3. We want her to be a little older so she understands why she can’t put things in her mouth after surgery..otherwise she will get stuck wear the arm restraints again.

Next up was Dentistry. When Avery needed her dental surgery in the winter, Cleveland Clinic didn’t offer pediatric dentistry so we had to go to UH which was a pain. I have my insurance is through Cleveland Clinic and all of Avery’s extensive medical history was at the Clinic. As of about 3 months ago, Cleveland Clinic now has pediatric dentistry again. The dentist looked in Avery’s mouth really quickly and saw she needs more dental work. She said the cavities seem to be failing and she needs more crowns. We tell her we brush Avery’s teeth but we don’t know what else to do. At the time, Avery was drinking a juice box and she said that was our problem. Avery should only be drinking water, nothing else. She said Avery should only have milk or very watered down juice with meals but every other time it needs to just be water. The plastic surgeon asked if she could drink juice and then we brush her teeth afterwards and the dentist said no, only drink it with meals. The dentist asked what insurance I had and I said Cleveland Clinic/Cigna and BCMH and she said the clinic insurance will probably deny it if we have the surgery at the clinic. I said that doesn’t make any sense. You are a clinic doctor and having insurance at a clinic location and they deny it. Obviously they need to fix their billing policy if I have Cleveland Clinic insurance and its getting denied when I am having services done at Cleveland Clinic. I said well Cleveland Clinic denied the claim when we went to UH so whats the difference..if its going to be denied, it might as well be at the clinic because then they have all her Op reports, etc. Luckily, Avery’s BCMH insurance should cover it wherever we get it done. Good thing because we just got an EOB in the mail saying patient responsibility is $32,000 from her dental surgery from December. We made an appointment for a dental consult in July and most likely Avery will be having more dental surgery in the next few months. That poor girl. I feel so bad she is going to have to go through another surgery. That will be #7.
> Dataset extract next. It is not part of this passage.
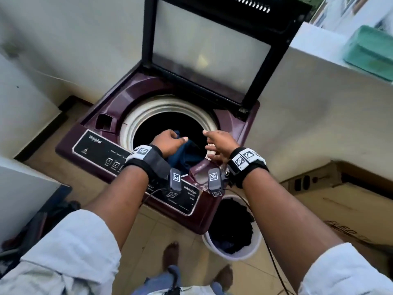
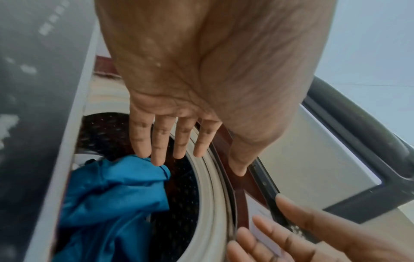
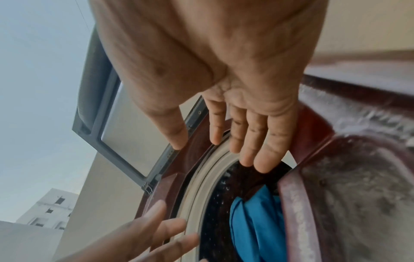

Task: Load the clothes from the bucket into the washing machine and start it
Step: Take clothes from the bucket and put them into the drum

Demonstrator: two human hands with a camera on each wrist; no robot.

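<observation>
A maroon top-loading washing machine [image 1: 229, 122] stands with its glass lid [image 1: 208, 45] raised and the drum [image 1: 168, 124] dark inside. A blue garment [image 1: 184, 156] hangs over the drum's near rim, part of it inside. My left hand [image 1: 173, 138] is above it. In the left wrist view its fingers [image 2: 156, 156] are straight, and their tips touch the blue garment [image 2: 116, 195]. My right hand [image 1: 212, 143] hovers over the drum's right rim with straight fingers [image 3: 262, 159], holding nothing. A white bucket [image 1: 234, 257] with dark clothes [image 1: 231, 224] sits on the floor at the machine's front right corner.
The control panel [image 1: 95, 150] runs along the machine's near edge. A cardboard box [image 1: 340, 201] lies to the right, and a white unit [image 1: 21, 199] stands at the left. A green object [image 1: 372, 52] rests on the wall ledge. My bare feet [image 1: 170, 254] and a black cable [image 1: 274, 262] are on the tiled floor.
</observation>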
Just a little light reading while I wait for the doctors.

Mommy thought it was funny that I picked up this pamphlet in the waiting room and started reading it. She said she hopes I wasn't trying to tell her something

We went paddle boating!

Just making a mess and having fudgesicle come out of my nose

Mommy is getting big fast! oh and the Cavs won the championship! I didn't think I would get to see a championship in my lifetime. I have waited 3 1/2 years for this!